The ATSB interviewed the pilots operating in the Mangalore area at the time of the accident regarding calls made from the pilots of AEM and JQF. None recalled the pilots of AEM and JQF talking to each other to arrange separation. Various pilots recalled a pilot in JQF making a rolling call, and a departure from the circuit call, and one pilot remembered details of an inbound call made by a pilot of AEM, including mention of an altitude of 3,900 ft.

The CTAF frequency at Mangalore was not equipped with an aerodrome frequency response unit (AFRU)^[31]. There was no evidence to suggest either aircraft had selected the incorrect radio frequency or that an AFRU would have changed the sequence of events.
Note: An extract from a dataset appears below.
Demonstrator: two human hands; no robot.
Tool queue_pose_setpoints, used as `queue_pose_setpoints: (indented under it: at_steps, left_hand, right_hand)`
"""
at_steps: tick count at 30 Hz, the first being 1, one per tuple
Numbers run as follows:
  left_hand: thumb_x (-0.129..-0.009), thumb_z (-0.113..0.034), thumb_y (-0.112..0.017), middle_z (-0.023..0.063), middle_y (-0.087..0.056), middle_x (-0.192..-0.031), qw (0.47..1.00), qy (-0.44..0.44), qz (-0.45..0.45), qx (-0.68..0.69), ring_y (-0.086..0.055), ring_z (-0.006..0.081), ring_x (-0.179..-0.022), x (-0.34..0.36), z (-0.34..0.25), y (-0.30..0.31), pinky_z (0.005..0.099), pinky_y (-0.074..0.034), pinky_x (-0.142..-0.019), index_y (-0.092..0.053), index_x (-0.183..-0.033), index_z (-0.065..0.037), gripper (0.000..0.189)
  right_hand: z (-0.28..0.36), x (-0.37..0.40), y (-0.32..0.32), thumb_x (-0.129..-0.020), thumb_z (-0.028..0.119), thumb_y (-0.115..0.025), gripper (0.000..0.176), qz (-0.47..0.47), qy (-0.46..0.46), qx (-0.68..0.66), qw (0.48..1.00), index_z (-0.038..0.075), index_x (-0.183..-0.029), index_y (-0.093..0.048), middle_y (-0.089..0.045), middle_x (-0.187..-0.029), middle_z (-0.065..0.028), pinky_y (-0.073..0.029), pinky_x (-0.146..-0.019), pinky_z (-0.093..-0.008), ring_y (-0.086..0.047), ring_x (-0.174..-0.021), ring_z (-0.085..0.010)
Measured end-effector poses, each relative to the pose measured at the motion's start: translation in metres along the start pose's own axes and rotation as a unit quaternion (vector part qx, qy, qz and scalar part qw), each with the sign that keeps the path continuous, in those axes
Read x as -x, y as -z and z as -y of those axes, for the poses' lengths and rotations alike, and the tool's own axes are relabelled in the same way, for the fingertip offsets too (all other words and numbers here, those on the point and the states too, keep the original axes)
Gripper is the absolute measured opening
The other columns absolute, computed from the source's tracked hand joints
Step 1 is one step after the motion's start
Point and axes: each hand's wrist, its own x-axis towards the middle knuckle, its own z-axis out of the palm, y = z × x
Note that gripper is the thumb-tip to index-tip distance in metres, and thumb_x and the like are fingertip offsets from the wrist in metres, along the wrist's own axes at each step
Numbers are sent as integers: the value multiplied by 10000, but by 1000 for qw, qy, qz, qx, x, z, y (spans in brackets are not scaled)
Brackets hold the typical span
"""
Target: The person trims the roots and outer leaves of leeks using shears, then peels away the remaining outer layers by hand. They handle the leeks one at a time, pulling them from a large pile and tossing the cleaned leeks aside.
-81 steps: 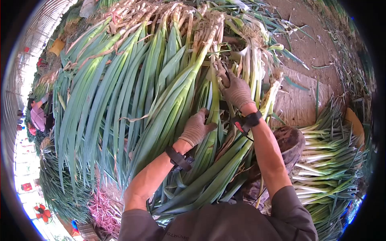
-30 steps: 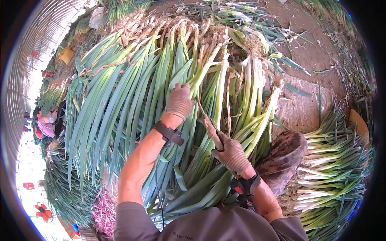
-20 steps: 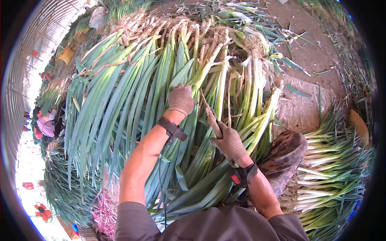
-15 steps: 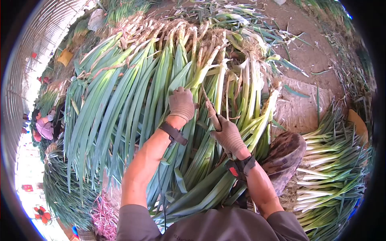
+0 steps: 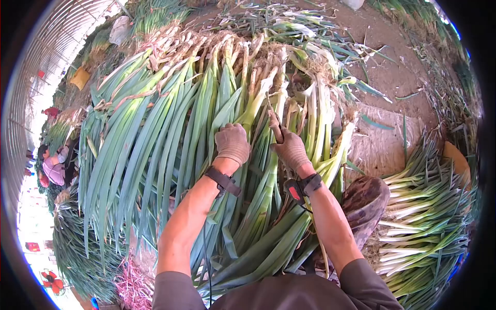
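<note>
My left hand (image 5: 232, 143), in a tan knit glove, is closed around the leaves of a large green onion (image 5: 252, 109). The pale root end of that onion points up and away, against the pile. Wrapped in a matching glove, my right hand (image 5: 292, 151) grips a knife (image 5: 275, 126) with a tan, worn handle. Its thin blade points away from me, close to the right side of the held stalk; whether it touches cannot be made out. A thick heap of green onions (image 5: 155, 124) lies under and around both hands, roots at the far side.
Trimmed green onions (image 5: 413, 237) are stacked at the right beside my camouflage-clad knee (image 5: 367, 201). Pink ties (image 5: 133, 284) lie at the lower left near another bundle (image 5: 82, 248). Another person (image 5: 54, 165) is at the far left. Leaf scraps (image 5: 320, 36) litter the ground ahead.
My left hand has come slightly back toward me, still closed on the leaves. My right hand has moved a little away from me, and the knife now stands more upright beside the stalk.
</note>
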Motion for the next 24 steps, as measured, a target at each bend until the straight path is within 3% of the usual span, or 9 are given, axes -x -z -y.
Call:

The radios installed in AEM were too damaged to be analysed, but notes found in the aircraft, and details provided by another pilot about an inbound call from AEM, indicated it was likely that AEM broadcast on the correct CTAF frequency.

The two radios from JQF were recovered and analysed by the ATSB. One was set to the Melbourne Centre frequency and the other to the Mangalore CTAF. The audio panel configuration was found in a position consistent with the pilots of JQF either broadcasting or intending to broadcast on the CTAF.

Melbourne Centre

The required radio reports for IFR pilots operating in Class G airspace are listed in the AIP (Table 4). Transmissions between each aircraft and the controller were made on the ATS Melbourne Centre 122.4 MHz frequency and were recorded.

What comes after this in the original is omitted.